Frequently asked questions
What is the structure of a club session?
It varies. Usually they are held in the evening, around 7.00 to 10.00pm. It is standard to play three games in an evening. If that’s a strain at first, you can play less. Experienced players may play more than three. (Some daytime clubs are held too – especially for retirees.)
How much does club Scrabble cost?
Scrabble is one of the cheapest organised leisure activities around. You don’t need your own equipment – though you will inevitably acquire some pieces after you’ve been playing for a while. You just play a small charge on club nights (commonly about $4) for venue hireage etc, plus a small annual club membership fee.
See – https://scrabble.org.nz/home/about-nzasp/fees-subscriptions/
Am I good enough?
Anyone who knows the basic rules of play is good enough. We welcome all abilities. When you first attend a club, you should be matched with someone of a similar level. Later you can try yourself out against more experienced players.

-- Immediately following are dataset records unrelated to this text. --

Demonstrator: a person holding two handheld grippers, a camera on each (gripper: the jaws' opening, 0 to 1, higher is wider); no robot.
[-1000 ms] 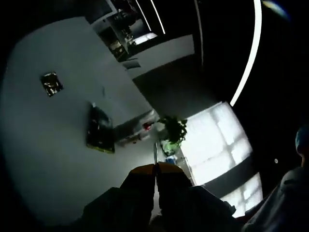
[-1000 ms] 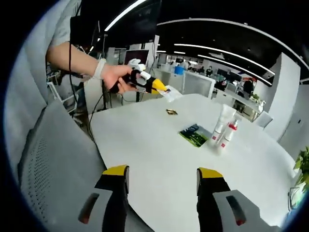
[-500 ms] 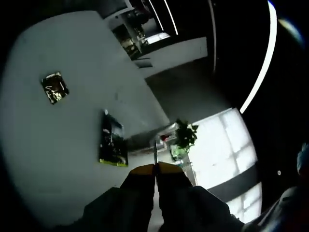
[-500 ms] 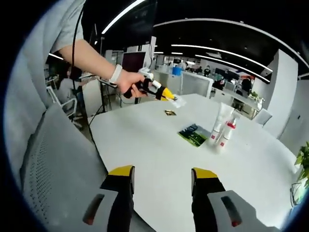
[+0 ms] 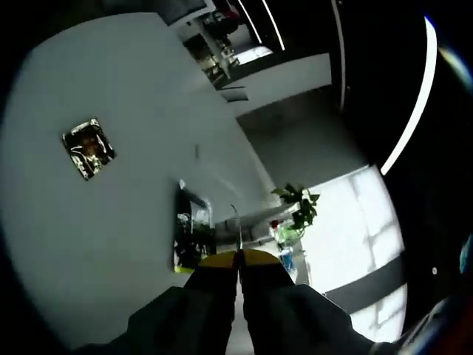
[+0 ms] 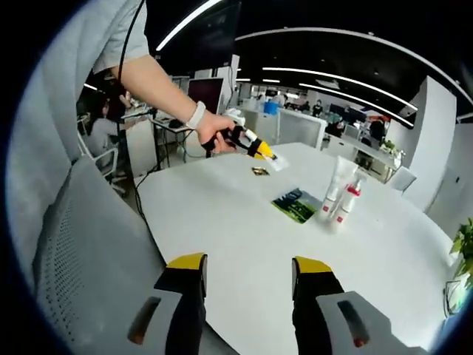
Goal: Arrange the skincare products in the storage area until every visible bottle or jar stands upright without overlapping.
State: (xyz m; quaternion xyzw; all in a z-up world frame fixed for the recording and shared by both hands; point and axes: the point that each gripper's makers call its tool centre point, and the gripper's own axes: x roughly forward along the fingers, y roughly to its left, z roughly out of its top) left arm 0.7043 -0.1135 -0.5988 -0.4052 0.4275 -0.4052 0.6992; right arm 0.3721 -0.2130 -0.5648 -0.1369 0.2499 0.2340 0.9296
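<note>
White table (image 6: 244, 237) (tubes (image 6: 338, 194), packets (image 6: 295, 205))

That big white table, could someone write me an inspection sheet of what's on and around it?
Surface: round white table, mostly bare.
Job's things: white skincare tubes and red-capped bottles standing upright, close together.
Clutter: flat green-and-black packet; small shiny foil sachet.
Grippers: left gripper held over the far table edge, jaws shut on a thin clear sachet; right gripper open, holding nothing.
Cables: dark cable hanging by the person's arm.
Surroundings: grey mesh chair, office desks, potted green plant, ceiling light strips.
</note>
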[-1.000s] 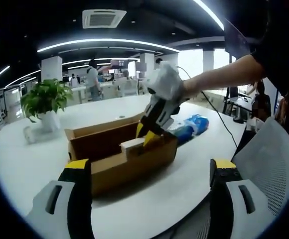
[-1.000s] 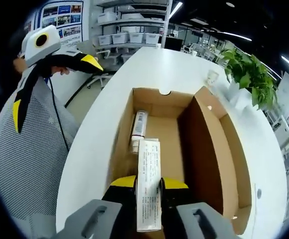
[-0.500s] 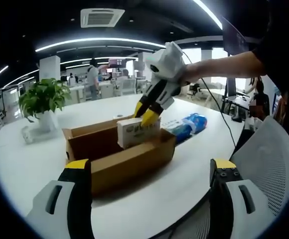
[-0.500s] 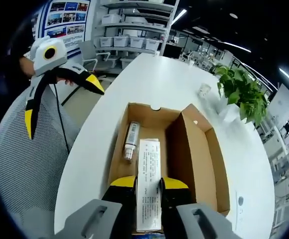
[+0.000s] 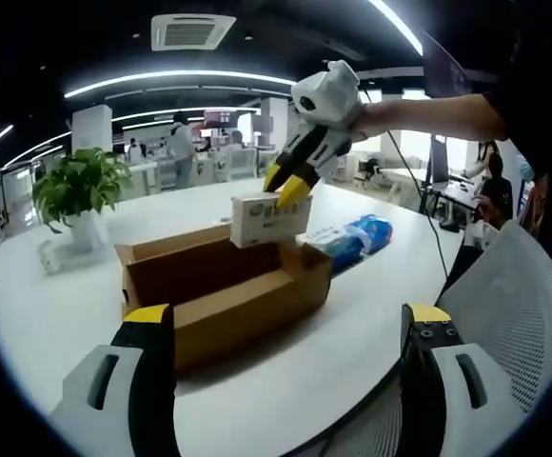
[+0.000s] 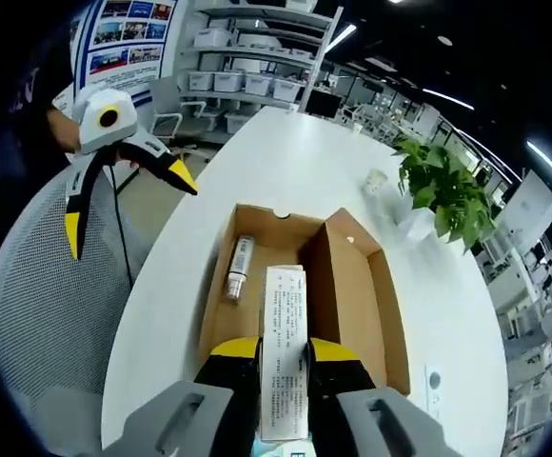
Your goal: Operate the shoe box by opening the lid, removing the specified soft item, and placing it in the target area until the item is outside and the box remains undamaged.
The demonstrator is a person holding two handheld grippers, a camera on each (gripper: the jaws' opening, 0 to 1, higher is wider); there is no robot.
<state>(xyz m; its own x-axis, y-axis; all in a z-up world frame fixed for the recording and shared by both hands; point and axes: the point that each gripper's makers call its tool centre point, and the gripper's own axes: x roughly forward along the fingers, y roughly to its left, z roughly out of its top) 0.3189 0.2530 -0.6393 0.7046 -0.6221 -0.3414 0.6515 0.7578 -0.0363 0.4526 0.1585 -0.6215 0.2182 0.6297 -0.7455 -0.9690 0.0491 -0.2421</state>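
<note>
Left gripper view: the left gripper (image 5: 281, 328) hangs at the near edge of the white worktop (image 5: 371, 314), its fingers (image 5: 150, 367) spread wide with nothing between them. The open cardboard shoe box (image 5: 224, 290) sits on the worktop ahead, its long axis running left to right across the view. The right gripper (image 5: 287, 183) enters from the upper right and holds a small white carton (image 5: 269, 217) in the air above the far right end of the box, clear of its walls; the carton's long axis lies roughly level, along the box's length. A blue-and-white packet (image 5: 357, 238) lies on the worktop just beyond the right end of the box. A potted plant (image 5: 74, 195) stands well off to the left.

Right gripper view: looking down, the right gripper's fingers (image 6: 233, 354) are closed on the carton, whose long axis points straight ahead along the fingers. Below it, the box's long axis runs away from the camera; its lid (image 6: 352, 295) stands up along the right side. A slim white tube (image 6: 236, 268) lies inside by the left wall, pointing lengthwise. The left gripper, fingers apart, shows at upper left above a mesh chair (image 6: 48, 314).
</note>
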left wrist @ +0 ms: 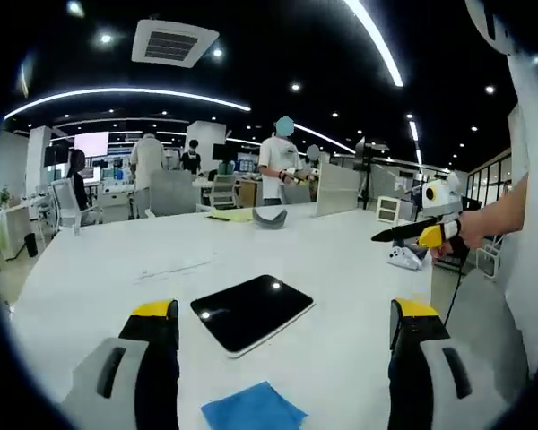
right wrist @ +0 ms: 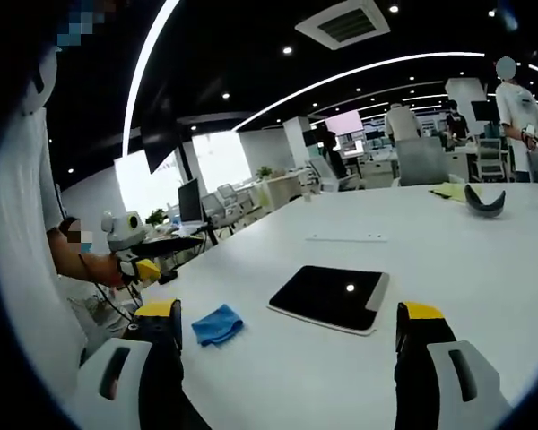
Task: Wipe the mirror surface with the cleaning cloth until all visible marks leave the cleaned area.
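We judge wiping not yet begun: both grippers, left [left wrist: 282, 345] and right [right wrist: 289, 349], hold fingers apart and empty, cloth [left wrist: 253, 408] at the table's [left wrist: 341, 260] near edge, just beside mirror [left wrist: 251, 312].

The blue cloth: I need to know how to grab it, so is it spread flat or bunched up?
Bunched up. In the right gripper view the blue cloth sits crumpled in a lump, beside the mirror.

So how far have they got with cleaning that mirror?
Nothing looks done yet. The blue cloth lies loose on the white table, apart from the dark mirror, which lies flat. Both the left gripper and the right gripper are open and empty. Picking up the cloth and all the wiping remain.
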Demonstrator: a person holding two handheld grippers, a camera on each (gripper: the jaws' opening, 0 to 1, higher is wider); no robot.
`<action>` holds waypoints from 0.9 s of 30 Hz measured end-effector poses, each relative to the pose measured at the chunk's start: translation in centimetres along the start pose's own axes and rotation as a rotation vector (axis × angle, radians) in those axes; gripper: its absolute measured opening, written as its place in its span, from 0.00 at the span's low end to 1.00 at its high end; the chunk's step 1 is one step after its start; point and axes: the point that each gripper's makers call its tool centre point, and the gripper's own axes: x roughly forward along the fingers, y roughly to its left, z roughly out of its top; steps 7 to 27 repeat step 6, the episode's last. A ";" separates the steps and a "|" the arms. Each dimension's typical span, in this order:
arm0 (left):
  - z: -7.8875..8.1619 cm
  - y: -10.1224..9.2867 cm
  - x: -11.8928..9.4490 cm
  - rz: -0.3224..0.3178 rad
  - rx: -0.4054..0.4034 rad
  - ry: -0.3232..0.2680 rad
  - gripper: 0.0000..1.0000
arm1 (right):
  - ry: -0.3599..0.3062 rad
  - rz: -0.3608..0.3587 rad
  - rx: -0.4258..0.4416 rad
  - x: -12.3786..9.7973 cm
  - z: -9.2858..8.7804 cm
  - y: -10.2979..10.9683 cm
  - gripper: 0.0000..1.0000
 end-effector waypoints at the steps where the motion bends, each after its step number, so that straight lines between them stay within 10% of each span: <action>1: 0.3 0.0 0.0 0.000 -0.005 -0.002 0.99 | 0.000 0.002 -0.001 0.0 0.0 0.0 1.00; 27: 0.4 -0.1 0.4 -0.004 -0.018 0.028 0.99 | 0.018 0.015 0.006 -0.1 -0.7 0.1 1.00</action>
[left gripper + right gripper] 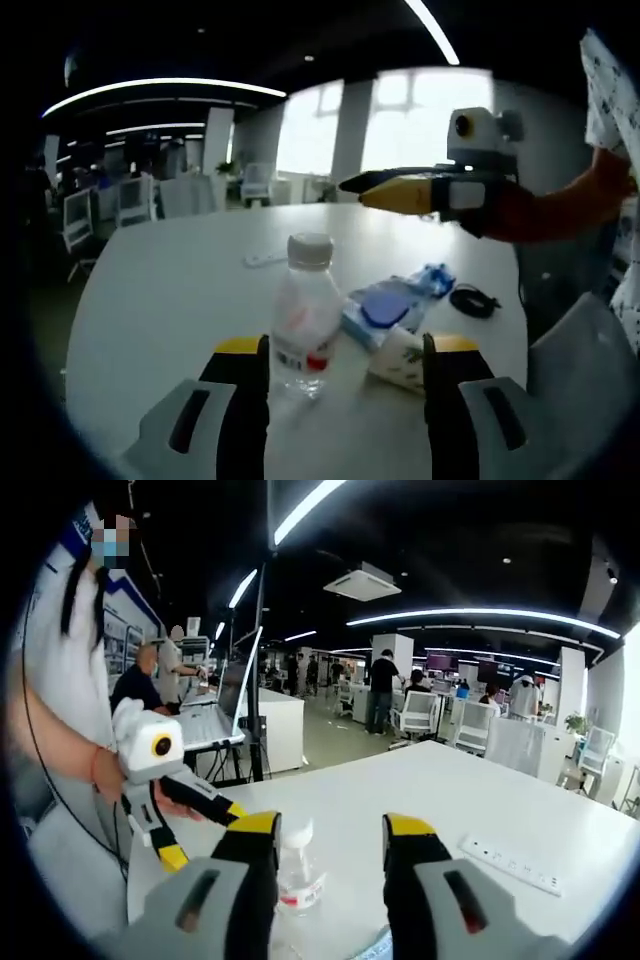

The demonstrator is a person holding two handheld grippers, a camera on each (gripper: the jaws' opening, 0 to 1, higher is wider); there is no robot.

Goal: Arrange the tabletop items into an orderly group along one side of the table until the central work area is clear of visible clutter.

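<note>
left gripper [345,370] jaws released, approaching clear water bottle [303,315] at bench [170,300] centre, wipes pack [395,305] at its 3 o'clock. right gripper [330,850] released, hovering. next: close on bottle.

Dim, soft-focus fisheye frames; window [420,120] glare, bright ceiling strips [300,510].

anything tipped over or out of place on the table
Yes. A paper cup lies on its side beside the upright water bottle, against a blue-and-white packet. A black cable sits loose beyond them, and a white power strip lies apart. Nothing looks spilled.
</note>
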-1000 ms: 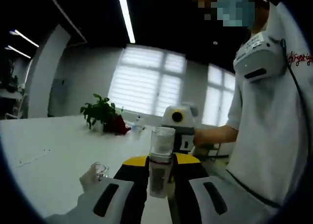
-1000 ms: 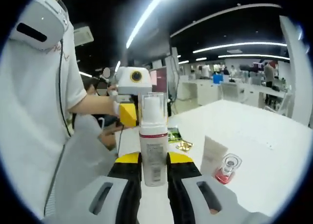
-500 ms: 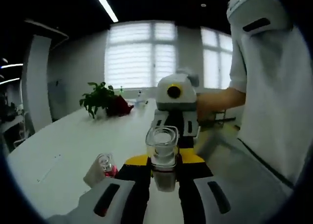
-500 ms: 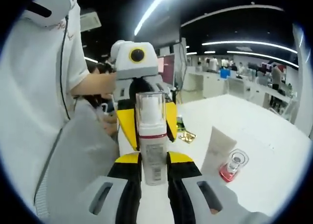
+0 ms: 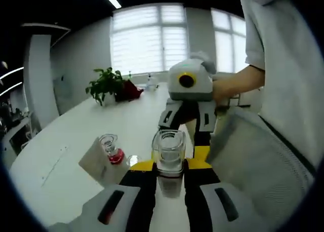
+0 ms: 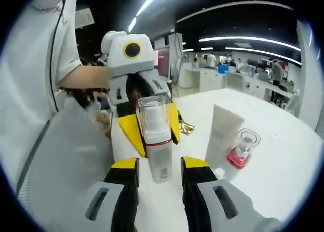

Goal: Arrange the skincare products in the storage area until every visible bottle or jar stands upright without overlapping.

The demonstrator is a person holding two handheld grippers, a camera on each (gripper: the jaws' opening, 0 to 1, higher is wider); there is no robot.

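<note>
The pump bottle (image 6: 156, 141) with a clear cap and a red band stands between the 2 hand-held grippers, which face each other across it. In the right gripper view, the right hand-held gripper (image 6: 158, 174) has its jaws spread, with a visible gap on each side of the bottle, so it holds nothing. In the left gripper view, the left hand-held gripper (image 5: 169, 174) has its black jaws close against the same bottle (image 5: 168, 161) on both sides; it looks clamped on it, though the contact itself is hard to see.

Judging from this, the step in hand is a pass of the bottle to the left hand-held gripper, or its setting down on the white tabletop (image 6: 283, 156).

Just to the right of the right hand-held gripper, a white tube (image 6: 221, 136) stands on end, and a small clear bottle (image 6: 242, 149) with a red base stands beside it, close but apparently not overlapping.

The next move calls for the right hand-held gripper to back straight away without brushing the bottle, and for the left one to stand it upright, clear of the tube and the small bottle.
</note>
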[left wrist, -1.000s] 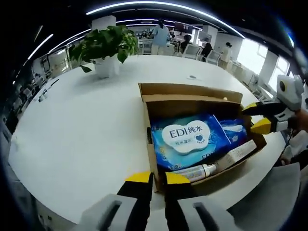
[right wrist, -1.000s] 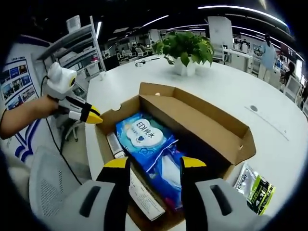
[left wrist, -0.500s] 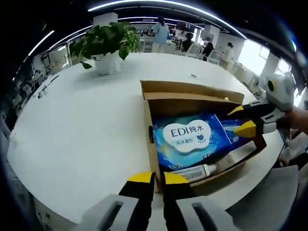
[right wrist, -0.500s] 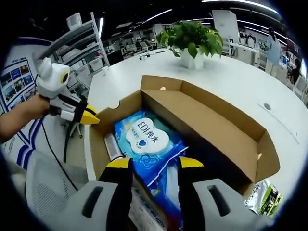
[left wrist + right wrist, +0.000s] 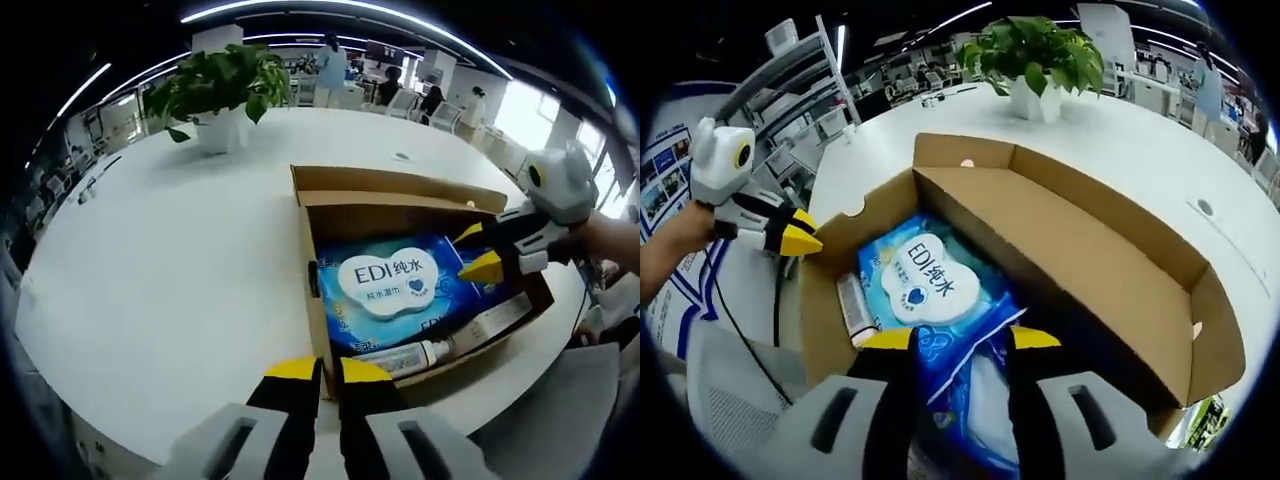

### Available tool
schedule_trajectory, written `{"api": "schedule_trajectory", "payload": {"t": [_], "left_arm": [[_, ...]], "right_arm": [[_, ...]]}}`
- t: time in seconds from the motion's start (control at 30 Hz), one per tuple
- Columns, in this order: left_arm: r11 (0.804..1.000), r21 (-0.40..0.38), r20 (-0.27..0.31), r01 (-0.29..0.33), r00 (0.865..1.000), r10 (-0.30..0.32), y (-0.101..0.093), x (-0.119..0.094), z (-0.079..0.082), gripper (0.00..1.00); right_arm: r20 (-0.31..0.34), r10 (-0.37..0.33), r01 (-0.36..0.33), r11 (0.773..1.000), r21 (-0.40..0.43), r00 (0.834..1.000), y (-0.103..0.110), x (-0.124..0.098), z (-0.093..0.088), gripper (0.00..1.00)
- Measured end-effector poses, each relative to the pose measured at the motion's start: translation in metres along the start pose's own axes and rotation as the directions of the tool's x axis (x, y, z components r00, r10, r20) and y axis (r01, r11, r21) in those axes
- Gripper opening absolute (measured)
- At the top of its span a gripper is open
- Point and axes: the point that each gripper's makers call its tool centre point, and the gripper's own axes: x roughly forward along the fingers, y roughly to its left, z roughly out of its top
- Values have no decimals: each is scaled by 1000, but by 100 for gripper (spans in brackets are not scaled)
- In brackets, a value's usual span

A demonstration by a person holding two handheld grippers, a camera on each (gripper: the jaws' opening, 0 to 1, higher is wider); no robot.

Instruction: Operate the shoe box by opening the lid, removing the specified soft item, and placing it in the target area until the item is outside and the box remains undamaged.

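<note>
The open cardboard shoe box (image 5: 400, 190) lies on a white table, its lid (image 5: 1070, 255) folded back. Inside lies a blue wet-wipes pack (image 5: 390, 285) labelled EDI (image 5: 925, 280), with a second blue soft pack (image 5: 975, 400) beside it. My right gripper (image 5: 962, 340) is open, its jaws down inside the box on either side of the blue packs' edge. From the left gripper view it (image 5: 475, 250) hovers over the packs' right end. My left gripper (image 5: 328, 369) is closed on the box's near wall at a corner, and its tip (image 5: 800, 238) meets that wall.
A small bottle (image 5: 405, 357) and a long white carton (image 5: 490, 320) lie along the box's side. A potted plant (image 5: 215, 90) stands further back on the table. A green packet (image 5: 1200, 420) lies outside the box. Chairs and people are far behind.
My right gripper has dropped lower into the box, closer to the blue packs. The left gripper and the box have stayed put.
</note>
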Motion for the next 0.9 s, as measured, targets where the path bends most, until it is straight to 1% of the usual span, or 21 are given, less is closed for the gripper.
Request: {"api": "schedule_trajectory", "payload": {"t": [0.17,0.27,0.4,0.43,0.5,0.53,0.57,0.6,0.7,0.83,0.9], "left_arm": [[1000,1,2,0,1000,0,0,1,0,5],[1000,1,2,1,1000,-1,1,1,0,5],[1000,-7,4,5,1000,-5,1,2,1,5],[1000,-11,5,7,1000,-6,1,2,1,5],[1000,-14,6,7,1000,-7,2,2,1,5],[1000,-15,7,8,1000,-7,2,2,1,5],[1000,-15,7,8,1000,-8,2,2,1,5],[1000,-15,6,7,1000,-7,2,3,1,5],[1000,-7,1,6,1000,-6,1,3,0,5],[1000,1,-4,3,1000,-3,0,3,0,6],[1000,3,-5,2,1000,-2,0,3,0,6]], "right_arm": [[0,2,-2,1000,-5,1000,-1,5,6,27],[-13,3,-3,1000,2,1000,-2,11,4,27],[-32,-8,7,1000,-5,999,-3,16,1,24],[-36,-20,19,1000,-21,999,-5,16,1,21],[-44,-79,73,989,-128,996,-16,14,1,12],[-42,-80,73,987,-143,996,-16,14,1,10],[-41,-53,49,993,-104,998,-10,14,1,9],[-36,-52,48,994,-99,998,-9,13,2,9],[-33,-53,49,991,-124,998,-9,11,2,5],[-17,-56,53,992,-116,998,-5,7,6,2],[-11,-55,54,994,-97,998,-3,4,8,2]]}}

What sort of scores should I get?
It depends on your natural ability. Most ‘kitchen table’ players aim for 250 points. Once you join a club, you should soon exceed 300 regularly. Experienced club players average over 350.
Will I have to do my own scoring?
Yes. It’s only online apps/programs that do it all for you. Your clubmates can show you how. It doesn’t take long to pick up – soon it’ll become second nature.
I seem to play more slowly than everyone else. Won’t I drag them down?
We all started off where you are now. The more you play at club, the quicker you will get.
How important is it to reach the ‘triple word’ squares?
That is only one way of scoring big. There are many others. After you’ve been playing at a club for a while, you’ll start to get a feeling for these.
That’s not a word! What does it mean?
The club should have a copy of the Scrabble dictionary (or the 2- and 3-letter word list). Why don’t you note the word now and look it up after the game.
Can you put that word into a sentence?
Often yes, but it’s not necessary in Scrabble. (That would be like pausing between points in tennis to explain your shot selection.) All that matters is knowing the word exists and how to spell it. You can look up the meaning after the game and put it into a sentence if you wish.
Who decides whether words should be allowed?
We all use the same official word authority: CSW19. It is meticulously compiled by professional lexicographers with input from the dictionary committee of WESPA, the world players’ body.
But isn’t Scrabble just a matter of luck?
The luck factor certainly plays a part. But you can make your own luck – as with poker, backgammon, bridge and other games of chance. The best players have the same luck as everyone else; they are just better at managing it.